Schon wieder gendern?

Als Journalistin überlege ich manchmal, worüber ich noch eine Kolumne schreiben könnte. Gerade, wenn es spontan passiert, weil andere Autor:innen keine Zeit haben. Corona: oh nee! Die Kriege auf der Welt: viel zu wenig Ahnung! Geschlechtergerechte Sprache: schon wieder? Obwohl, vielleicht … Denn seit meiner letzten Kolumne zu diesem Thema habe ich einiges dazugelernt. Zum einen gab es Rückmeldungen auf ebenjenen Text, dass zu viele Sonderzeichen oder anderweitig umständliche Formulierungen für Menschen mit einer sprachlichen Einschränkung oder Sehschwäche besondere Hürden bedeuten. Zum anderen hatte ich aber auch zwei Workshops, die mir noch einmal die Dringlichkeit des Themas verdeutlicht haben – obwohl ich dachte, die schon längst erkannt zu haben.

Klar ist: Wir lernen nicht aus. Und sollten es auch nicht. Lange dachte ich, im Doppelpunkt die ideale Form fürs Gendern gefunden zu haben. Angeblich barrierefreier als andere Zeichen, andere Geschlechter als die binären einschließend. Und jetzt lerne ich: Der Doppelpunkt wird noch zu oft als Satzzeichen verstanden und das nachfolgende -innen wirkt wie ein Anhängsel der maskulinen Wortform. Zumal er eine Aufzählung suggeriere, dann aber doch nur die weibliche Form kommt.

Noch schwieriger ist das Sprechen. Kann ich ein -innen anhängen, geht es vielleicht noch, aber geht es um Wörter wie „man“, „jede:r“ oder möchte ein Mensch ohne Pronomen angesprochen werden, komme ich massiv ins Straucheln – und werde gelb vor Neid, wenn ich Anke Engelke in einer Joko Winterscheidt gestohlenen Fernsehshow derart elegant gendern höre, als hätte sie es mit der Muttermilch aufgenommen.
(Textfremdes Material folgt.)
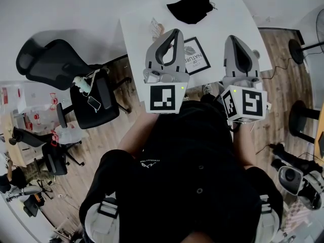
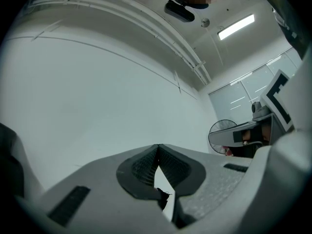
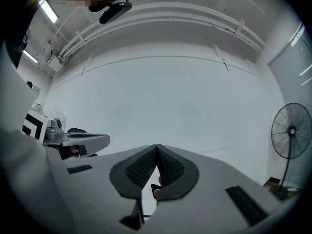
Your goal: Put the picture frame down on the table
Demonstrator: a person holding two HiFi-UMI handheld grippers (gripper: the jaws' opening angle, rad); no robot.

Natürlich haben wir andere Probleme, aber muss man Klimawandel gegen Gender- und soziale Gerechtigkeit oder gar Kriege aufrechnen? Wenn es Menschen gibt, die sich durch meine Sprache verletzt oder nicht mitgedacht fühlen, versuche ich, das zu verhindern. Es geht mir auch nicht darum, andere Menschen zu belehren. Vielmehr möchte ich sie zum Denken anreden, ohne dass sie gleich ihren gesamten Sprachgebrauch umkrempeln. Vielleicht versuchen sie es irgendwann aber.

Text: Nadine Faust

Foto: Amac Garbe

Ein Gedanke zu “Schon wieder gendern?

  1. Ein fundamental anderer Ansatz des Genderns, der systematisch für Geschlechtergerechtigkeit viel stimmiger und kompatibler mit gewöhnlicher Sprache ist: gleichgestellte Movierung.

    Journalist: geschlechtsneutrale Berufsbezeichnung
    Journalistin: weiblicher Journalist
    Journalistan: männlicher Journalist
    Journaliston: abinärer Journalist

    Super einfach, barrierefrei, minimalinvasiv, alle Geschlechter werden gleich behandelt.